◆ **About this exercise**
From the very first line down to the line containing "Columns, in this", write out the material exactly as it appears, and no more.

Dataset content below:

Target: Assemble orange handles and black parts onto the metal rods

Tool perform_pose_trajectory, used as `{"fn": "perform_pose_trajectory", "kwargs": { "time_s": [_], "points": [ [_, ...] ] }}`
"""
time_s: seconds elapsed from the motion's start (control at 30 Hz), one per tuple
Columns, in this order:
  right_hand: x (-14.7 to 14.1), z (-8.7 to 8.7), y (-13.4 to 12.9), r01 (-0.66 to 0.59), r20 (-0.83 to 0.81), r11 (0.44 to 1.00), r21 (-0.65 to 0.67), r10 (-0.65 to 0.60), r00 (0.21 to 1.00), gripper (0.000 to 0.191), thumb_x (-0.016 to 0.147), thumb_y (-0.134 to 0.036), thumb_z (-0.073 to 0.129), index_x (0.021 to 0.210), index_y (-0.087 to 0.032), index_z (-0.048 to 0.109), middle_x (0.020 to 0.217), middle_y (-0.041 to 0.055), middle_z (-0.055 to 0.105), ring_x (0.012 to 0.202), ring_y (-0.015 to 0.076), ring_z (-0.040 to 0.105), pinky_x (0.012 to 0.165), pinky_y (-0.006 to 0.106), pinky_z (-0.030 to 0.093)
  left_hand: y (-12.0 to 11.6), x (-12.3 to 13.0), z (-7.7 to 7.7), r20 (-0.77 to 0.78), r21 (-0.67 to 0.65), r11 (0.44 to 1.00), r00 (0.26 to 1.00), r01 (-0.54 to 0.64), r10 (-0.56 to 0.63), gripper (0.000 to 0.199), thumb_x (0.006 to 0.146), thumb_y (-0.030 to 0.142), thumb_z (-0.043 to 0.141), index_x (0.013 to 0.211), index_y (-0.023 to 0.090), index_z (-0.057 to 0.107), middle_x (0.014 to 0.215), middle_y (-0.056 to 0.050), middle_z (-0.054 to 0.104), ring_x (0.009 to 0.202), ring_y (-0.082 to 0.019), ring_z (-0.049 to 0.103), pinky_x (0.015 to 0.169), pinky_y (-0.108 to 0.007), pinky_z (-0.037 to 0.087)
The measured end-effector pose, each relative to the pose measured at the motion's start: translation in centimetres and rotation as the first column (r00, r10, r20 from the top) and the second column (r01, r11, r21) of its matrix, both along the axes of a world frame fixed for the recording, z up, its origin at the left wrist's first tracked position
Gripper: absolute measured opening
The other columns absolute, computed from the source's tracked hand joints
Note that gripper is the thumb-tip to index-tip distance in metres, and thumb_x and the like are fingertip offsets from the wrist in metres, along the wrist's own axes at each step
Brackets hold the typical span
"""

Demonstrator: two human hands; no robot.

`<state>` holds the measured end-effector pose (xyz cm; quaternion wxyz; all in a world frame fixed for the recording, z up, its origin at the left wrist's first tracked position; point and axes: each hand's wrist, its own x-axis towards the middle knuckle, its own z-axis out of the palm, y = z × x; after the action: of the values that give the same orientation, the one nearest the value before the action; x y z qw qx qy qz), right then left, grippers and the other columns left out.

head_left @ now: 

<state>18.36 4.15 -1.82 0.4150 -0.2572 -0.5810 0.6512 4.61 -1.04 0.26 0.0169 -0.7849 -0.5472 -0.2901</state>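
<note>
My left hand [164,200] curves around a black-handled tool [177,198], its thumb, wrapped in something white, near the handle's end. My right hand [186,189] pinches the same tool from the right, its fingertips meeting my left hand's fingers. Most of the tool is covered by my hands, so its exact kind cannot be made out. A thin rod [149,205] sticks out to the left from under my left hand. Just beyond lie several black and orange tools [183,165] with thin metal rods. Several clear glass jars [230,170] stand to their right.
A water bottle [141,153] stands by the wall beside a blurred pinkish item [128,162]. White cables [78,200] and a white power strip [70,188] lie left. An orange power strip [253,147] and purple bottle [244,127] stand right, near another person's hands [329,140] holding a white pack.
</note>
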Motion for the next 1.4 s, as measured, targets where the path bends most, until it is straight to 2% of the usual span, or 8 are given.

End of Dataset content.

◆ **Exercise response**
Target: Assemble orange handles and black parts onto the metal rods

Tool perform_pose_trajectory, used as `{"fn": "perform_pose_trajectory", "kwargs": { "time_s": [_], "points": [ [_, ...] ] }}`
"""
time_s: seconds elapsed from the motion's start (control at 30 Hz), one per tuple
Columns, in this order:

No further response is required.